Greenpeace response to UN security report: UN security panel peddles peaceful atom

Press release - 2 December, 2004
Recognising the increased threat of nuclear Armageddon and the near collapse of the international nuclear non-proliferation regime, the UN Panel on Security failed to adequately address the problem Greenpeace warned today.

"While the UN Panel makes it clear that the nuclear non-proliferation regime is perilously close to collapse, instead of addressing the threat, it continues to peddle the dangerous myth of peaceful civil nuclear technology," said Tom Clements of Greenpeace International.

According to the report "at least 60 states currently operate or are constructing nuclear power or research reactors, and at least 40 possess the industrial and scientific infrastructure, which would enable them ... to build nuclear weapons at relatively short notice." It further recognises that "it has become clear in recent years that the proliferation risks from the enrichment of uranium and from reprocessing of spent nuclear fuel are great and increasing. These two processes in particular provide a route by which Treaty signatories can (and in some cases have) clandestinely pursued ... acquiring a nuclear weapons capability." Yet the Panel promotes the 50 year myth of "Atoms for Peace" in up holding the "right" of the 168 countries signed up to the UN Nuclear Non-Proliferation Treaty (NPT) to "develop the research, production and use of nuclear energy for peaceful purposes."

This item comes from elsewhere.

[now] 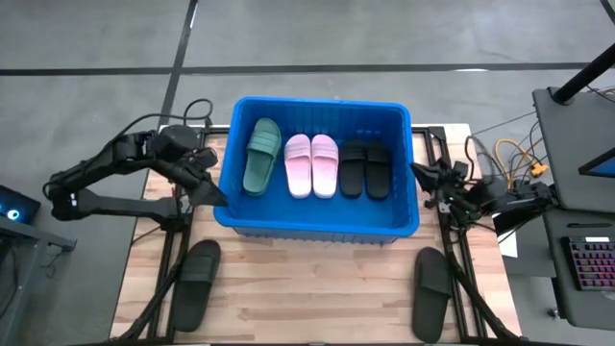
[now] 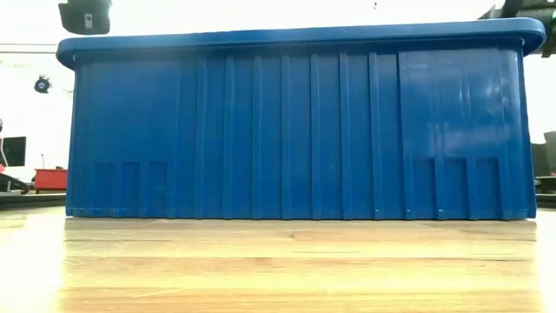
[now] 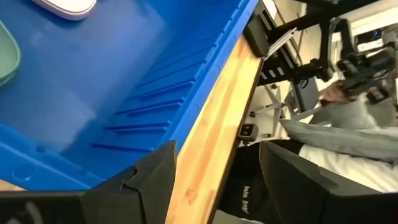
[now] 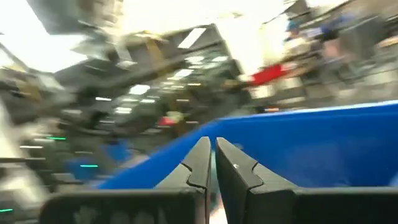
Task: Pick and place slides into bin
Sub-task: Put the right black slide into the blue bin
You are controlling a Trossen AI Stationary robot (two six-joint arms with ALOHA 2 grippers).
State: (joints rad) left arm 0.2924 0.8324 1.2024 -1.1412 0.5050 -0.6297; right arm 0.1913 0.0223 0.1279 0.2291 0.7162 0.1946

"Civil nuclear technology, know-how, and materials are the building blocks of nuclear proliferation. International separation and trade in nuclear materials is the department store for nuclear materials diversion and possible terrorist use," warned Clements. Greenpeace recognises the complexity of controlling the spread of nuclear weapons; however, there are many steps that can be taken now to reduce the threat. For example, Greenpeace is calling for an immediate ban on the production and separation of all nuclear weapons-usable nuclear materials.

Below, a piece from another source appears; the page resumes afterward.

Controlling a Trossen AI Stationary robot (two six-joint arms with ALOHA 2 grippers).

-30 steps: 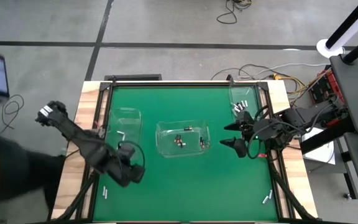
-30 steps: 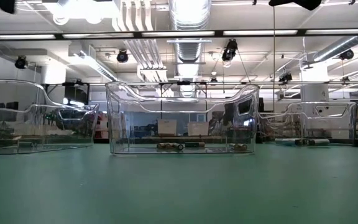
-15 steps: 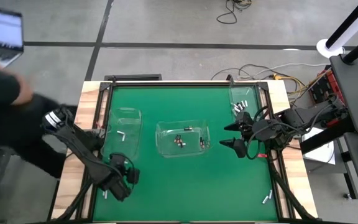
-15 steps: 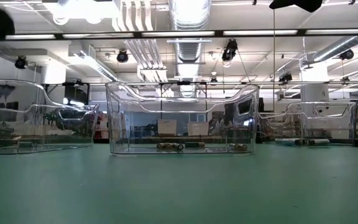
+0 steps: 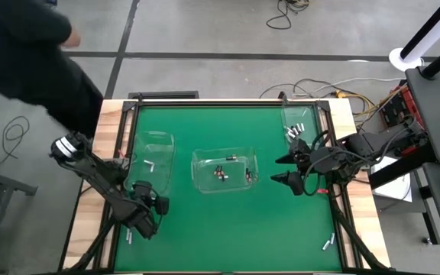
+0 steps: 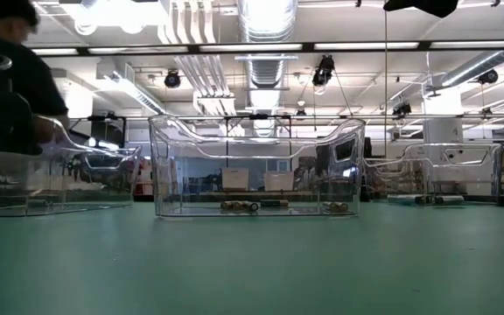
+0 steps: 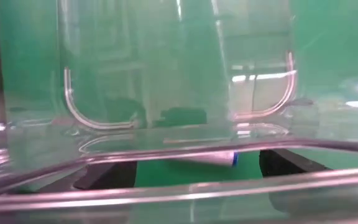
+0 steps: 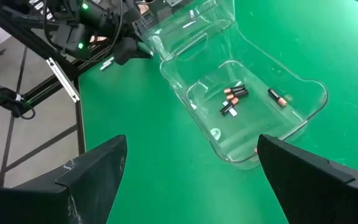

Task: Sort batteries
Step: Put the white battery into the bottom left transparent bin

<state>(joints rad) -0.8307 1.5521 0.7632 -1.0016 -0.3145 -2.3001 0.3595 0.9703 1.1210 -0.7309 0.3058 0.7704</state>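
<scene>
silvery battery [image 5: 128,237] is lying by the tabletop's left edge, just beside the left gripper [image 5: 145,227]. its long axis is running along that edge. i cannot tell this gripper's spread; the right gripper [image 5: 285,168] is waiting wide open, empty.

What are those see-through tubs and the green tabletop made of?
The middle tub looks like clear, glossy moulded plastic: the batteries inside show straight through its walls, and its rim catches light. The table surface seems a matte green mat, perhaps felt or rubber; which one is unclear.

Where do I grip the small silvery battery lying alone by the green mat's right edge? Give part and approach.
Take the silvery battery across its middle, straight from above: it lies flat and slanted on the green mat, so straddle its narrow width. The open right gripper is nearer.
</scene>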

While the Panel cites climate change as one reason why the States may wish to keep the nuclear option open, Greenpeace believes that nuclear power has no role to play in avoiding catastrophic climate change and that a combination of climate friendly peaceful renewable energy sources and energy efficiency is the only way to address the twin threats of climate change and nuclear proliferation. "A nuclear winter is no solution to global warming," said Clements.

Greenpeace shares the Panel's view that "Lacklustre disarmament by the nuclear-weapon states weakens the diplomatic force of the non-proliferation regime and thus its ability to constrain proliferation." Instead of upgrading their nuclear arsenals the five recognised nuclear power - U.S., U.K., France, China and Russia - should immediately meet their own commitments under the Treaty to "move towards disarmament."